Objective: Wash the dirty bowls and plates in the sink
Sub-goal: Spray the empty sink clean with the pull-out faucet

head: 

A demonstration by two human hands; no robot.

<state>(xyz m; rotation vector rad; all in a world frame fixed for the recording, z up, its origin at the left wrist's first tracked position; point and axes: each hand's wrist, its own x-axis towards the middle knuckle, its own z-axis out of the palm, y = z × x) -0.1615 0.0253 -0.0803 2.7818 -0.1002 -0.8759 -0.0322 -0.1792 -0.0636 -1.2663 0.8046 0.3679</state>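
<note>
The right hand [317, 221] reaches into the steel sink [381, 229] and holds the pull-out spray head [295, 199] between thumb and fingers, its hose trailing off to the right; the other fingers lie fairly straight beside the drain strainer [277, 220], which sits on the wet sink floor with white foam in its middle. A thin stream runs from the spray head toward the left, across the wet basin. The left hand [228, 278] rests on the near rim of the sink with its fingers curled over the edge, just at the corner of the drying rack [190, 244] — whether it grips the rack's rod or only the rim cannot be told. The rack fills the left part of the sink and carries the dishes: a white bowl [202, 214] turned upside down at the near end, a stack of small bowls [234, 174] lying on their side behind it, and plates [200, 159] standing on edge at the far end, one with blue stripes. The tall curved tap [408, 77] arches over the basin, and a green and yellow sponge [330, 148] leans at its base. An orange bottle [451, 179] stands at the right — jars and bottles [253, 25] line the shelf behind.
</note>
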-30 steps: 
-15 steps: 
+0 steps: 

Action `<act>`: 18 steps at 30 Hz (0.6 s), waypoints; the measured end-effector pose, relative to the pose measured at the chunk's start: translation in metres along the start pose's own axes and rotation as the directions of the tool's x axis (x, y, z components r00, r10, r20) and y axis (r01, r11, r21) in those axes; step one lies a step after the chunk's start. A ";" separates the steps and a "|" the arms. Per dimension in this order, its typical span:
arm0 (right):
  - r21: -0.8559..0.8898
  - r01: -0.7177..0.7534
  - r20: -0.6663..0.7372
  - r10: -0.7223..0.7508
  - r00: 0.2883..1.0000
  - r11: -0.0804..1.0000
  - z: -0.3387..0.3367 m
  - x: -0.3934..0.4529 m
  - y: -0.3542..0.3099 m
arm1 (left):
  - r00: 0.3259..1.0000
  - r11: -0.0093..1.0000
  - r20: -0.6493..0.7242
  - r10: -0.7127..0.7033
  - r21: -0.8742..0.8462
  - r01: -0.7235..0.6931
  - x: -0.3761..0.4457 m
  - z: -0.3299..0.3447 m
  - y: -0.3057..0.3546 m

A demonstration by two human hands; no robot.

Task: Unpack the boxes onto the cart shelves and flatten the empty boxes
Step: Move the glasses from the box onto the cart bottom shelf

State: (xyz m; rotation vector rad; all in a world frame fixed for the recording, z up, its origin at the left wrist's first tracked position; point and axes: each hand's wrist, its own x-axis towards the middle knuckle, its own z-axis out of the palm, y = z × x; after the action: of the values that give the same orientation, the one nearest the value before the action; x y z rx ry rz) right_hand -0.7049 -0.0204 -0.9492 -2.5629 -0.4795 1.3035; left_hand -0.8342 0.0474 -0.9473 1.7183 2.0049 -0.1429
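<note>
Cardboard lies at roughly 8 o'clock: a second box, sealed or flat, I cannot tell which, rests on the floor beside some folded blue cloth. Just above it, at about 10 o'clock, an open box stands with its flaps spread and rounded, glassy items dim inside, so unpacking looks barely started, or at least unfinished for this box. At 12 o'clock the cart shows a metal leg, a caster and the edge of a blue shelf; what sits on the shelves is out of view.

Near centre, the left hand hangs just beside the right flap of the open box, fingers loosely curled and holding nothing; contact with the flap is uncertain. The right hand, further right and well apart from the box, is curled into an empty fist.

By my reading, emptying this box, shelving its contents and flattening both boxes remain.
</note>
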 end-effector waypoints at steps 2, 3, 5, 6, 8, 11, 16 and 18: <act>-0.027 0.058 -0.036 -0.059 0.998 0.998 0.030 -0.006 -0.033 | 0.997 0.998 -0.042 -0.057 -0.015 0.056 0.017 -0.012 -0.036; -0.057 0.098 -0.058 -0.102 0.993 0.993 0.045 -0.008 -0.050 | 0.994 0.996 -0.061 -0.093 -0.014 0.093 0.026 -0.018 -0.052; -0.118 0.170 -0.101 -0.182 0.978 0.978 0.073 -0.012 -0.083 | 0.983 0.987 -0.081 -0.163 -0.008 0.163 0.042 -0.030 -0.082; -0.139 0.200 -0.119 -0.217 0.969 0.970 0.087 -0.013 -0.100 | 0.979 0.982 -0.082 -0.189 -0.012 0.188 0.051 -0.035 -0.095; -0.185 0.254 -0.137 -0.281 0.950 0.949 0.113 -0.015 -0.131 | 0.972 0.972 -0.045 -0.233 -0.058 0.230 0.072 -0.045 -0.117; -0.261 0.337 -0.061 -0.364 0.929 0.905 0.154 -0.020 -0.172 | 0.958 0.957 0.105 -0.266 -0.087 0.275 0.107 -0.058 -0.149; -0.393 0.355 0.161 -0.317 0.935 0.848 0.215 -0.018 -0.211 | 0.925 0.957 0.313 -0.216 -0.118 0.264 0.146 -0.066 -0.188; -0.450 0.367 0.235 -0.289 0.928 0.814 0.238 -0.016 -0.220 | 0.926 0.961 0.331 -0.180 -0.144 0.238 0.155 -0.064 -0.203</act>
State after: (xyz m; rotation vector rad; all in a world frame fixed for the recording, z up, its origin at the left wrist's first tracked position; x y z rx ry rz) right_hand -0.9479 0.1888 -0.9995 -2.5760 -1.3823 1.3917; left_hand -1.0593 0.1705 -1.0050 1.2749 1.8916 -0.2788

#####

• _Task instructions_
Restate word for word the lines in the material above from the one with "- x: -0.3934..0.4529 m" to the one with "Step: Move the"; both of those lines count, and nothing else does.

• _Reply_
  - x: -0.3934..0.4529 m
  - y: -0.3542..0.3099 m
arm1 (left):
  - r00: 0.3259..1.0000
  - r11: -0.0093..1.0000
  - r20: -0.6493..0.7242
  - r10: -0.7127..0.7033
  - r21: -0.8742..0.8462
  - r01: -0.7235..0.6931
  - x: -0.3761..0.4457 m
  - z: -0.3299..0.3447 m
  - y: -0.3057..0.3546 m

A demonstration by two human hands; no robot.

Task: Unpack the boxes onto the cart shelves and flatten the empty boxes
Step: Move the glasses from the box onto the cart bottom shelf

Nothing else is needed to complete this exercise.